The following editorial appeared in the Baltimore Sun:
President Barack Obama has once again proposed extending the Bush tax cuts on most Americans but letting them expire for those who make $250,000 a year or more. Republican presidential candidate Mitt Romney issued a “pre-buttal” of Mr. Obama’s announcement, insisting that the tax cuts should remain in effect for all. And hanging over the entire discussion is the risk that if Congress does nothing, everyone’s taxes will go up on Jan. 1.
Given the three options, Mr. Obama’s position is surely the best one. The well-to-do (and the nation as a whole) did fine under the old, Clinton-era tax rates, and maintaining the Bush tax cuts for upper-tier earners would cost $150 billion next year with little benefit to the economy.
But it’s a shame, and a sign of what is so disappointing about this presidential election so far, that those three options are the only ones we’ve got. Even if a miracle occurred and Congress agreed to Mr. Obama’s plan, we would find ourselves back in the same partisan fight a year from now, without addressing the nation’s fundamental problems. The president’s proposal may be a good tactical move in the context of the current presidential election _ it forces Republicans to explain why they would rather risk tax rates going up on everybody than allow an increase for the wealthiest Americans _ but it offers no real vision for how we as a nation are going to get out of the bind presented by a weak economy and huge budget deficits.
The president’s gambit and Mr. Romney’s reaction to it are a continuation of the uninspiring dynamic of this election. Both sides have apparently concluded that the best way to win a close election is by playing it safe, and that means no big, new ideas. What passes for vision from Mr. Romney is repealing the president’s health care law and replacing it (with what, he doesn’t exactly say) and reviving the economy, evidently by the sheer act of not being Barack Obama. And what Mr. Obama has offered us is not the hope for a new kind of politics that he embodied in 2008 but a promise of four more years of fighting for the middle class. By doing what? Who knows?
It would be nice if, instead of standing in front of a carefully selected backdrop of middle-class taxpayers and small business owners and announcing his fealty to an old idea, the president had used the occasion to make his re-election campaign about tackling the nation’s big problems once and for all. Or if Mr. Romney had, instead of reiterating his position in a well-worn fight on Capitol Hill, suggested a new way forward.

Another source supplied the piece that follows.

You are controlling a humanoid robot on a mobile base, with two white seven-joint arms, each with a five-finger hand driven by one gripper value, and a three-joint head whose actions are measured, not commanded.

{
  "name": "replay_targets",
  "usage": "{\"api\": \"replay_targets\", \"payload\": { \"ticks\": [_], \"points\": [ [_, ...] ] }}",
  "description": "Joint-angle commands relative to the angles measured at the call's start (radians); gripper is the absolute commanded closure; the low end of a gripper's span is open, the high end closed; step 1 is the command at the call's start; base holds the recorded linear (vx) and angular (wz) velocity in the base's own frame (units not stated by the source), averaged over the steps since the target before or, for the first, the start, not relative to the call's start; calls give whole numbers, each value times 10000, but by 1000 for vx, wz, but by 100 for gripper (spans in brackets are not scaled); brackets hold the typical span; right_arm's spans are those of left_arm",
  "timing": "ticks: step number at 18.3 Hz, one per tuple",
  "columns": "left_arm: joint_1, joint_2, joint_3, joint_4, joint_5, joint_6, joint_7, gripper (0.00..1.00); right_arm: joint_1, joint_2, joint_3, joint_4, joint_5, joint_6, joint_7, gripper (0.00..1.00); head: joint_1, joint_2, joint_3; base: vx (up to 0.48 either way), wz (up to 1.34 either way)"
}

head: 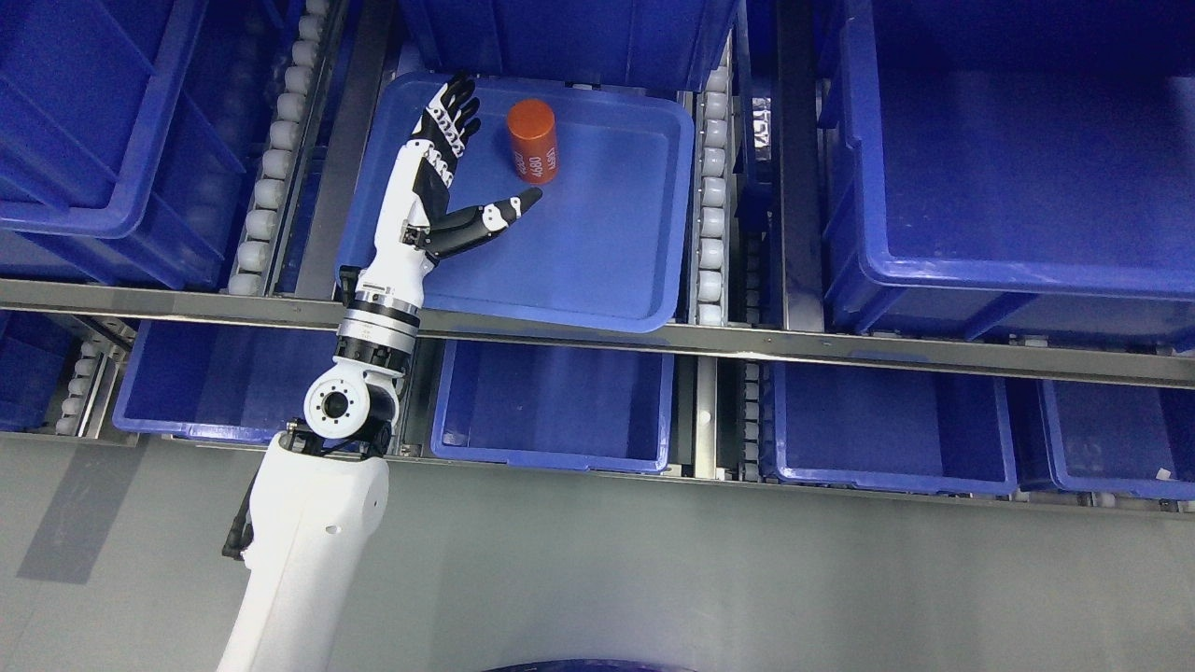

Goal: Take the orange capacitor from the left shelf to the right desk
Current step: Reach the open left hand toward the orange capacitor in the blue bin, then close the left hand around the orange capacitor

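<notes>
Head view only: left hand [446,173] spread open over the left part of a shallow blue tray [597,271], fingers [455,107] stretched toward the far rim, thumb [509,209] swung out to the right, nothing held. Just right of the fingers and just beyond the thumb tip, orange capacitor [533,140], a small cylinder with pale print on its side, near the tray's far edge; whether standing or tilted, hard to judge from above. Apparently a small gap between palm and capacitor, no contact yet. Next, judging from this: slide the hand right until the cylinder sits between thumb and fingers, then close round its middle, not its top, to avoid tipping it or nudging it against the far rim. Lift straight up clear of the rim and of the blue bin [579,37] overhanging the far side. Around the tray, roller rails [714,196], more bins left and right, a metal shelf bar [747,341] across the front. Right arm and bench not visible.
</notes>
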Motion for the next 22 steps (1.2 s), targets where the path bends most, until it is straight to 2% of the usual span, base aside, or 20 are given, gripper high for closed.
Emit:
{"api": "replay_targets", "payload": {
  "ticks": [1,6,10,14,22],
  "points": [
    [-336,174,-61,814,-729,233,-44,0,337,-174,-108,-230,0,4,24,0,0,0,0,93,0],
    [-581,174,-108,1012,-837,863,-597,1,337,-174,-107,-230,0,4,24,0,0,0,0,62,2],
    [-1271,174,-93,1656,-1098,863,-597,2,337,-174,-123,-230,0,4,8,0,0,0,0,8,0],
    [-1334,174,-169,1703,-1129,879,-627,11,337,-174,-107,-230,0,4,9,0,0,0,0,0,-5],
    [-1594,174,-399,2194,-1129,879,-827,23,337,-174,-123,-230,0,4,8,0,0,0,0,0,0]
  ]
}}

Either side, for example, would be welcome to propose a restructuring and simplification of the tax code that lowers the rates but raises new revenue by eliminating the laundry list of exemptions, deductions and loopholes that now provide American businesses with the incentive to invest in accountants, lawyers and lobbyists rather than new products and services.
Nothing much is going to happen in Washington before November, but if the candidates don’t make this election about big ideas, nothing of consequence is going to happen after that either.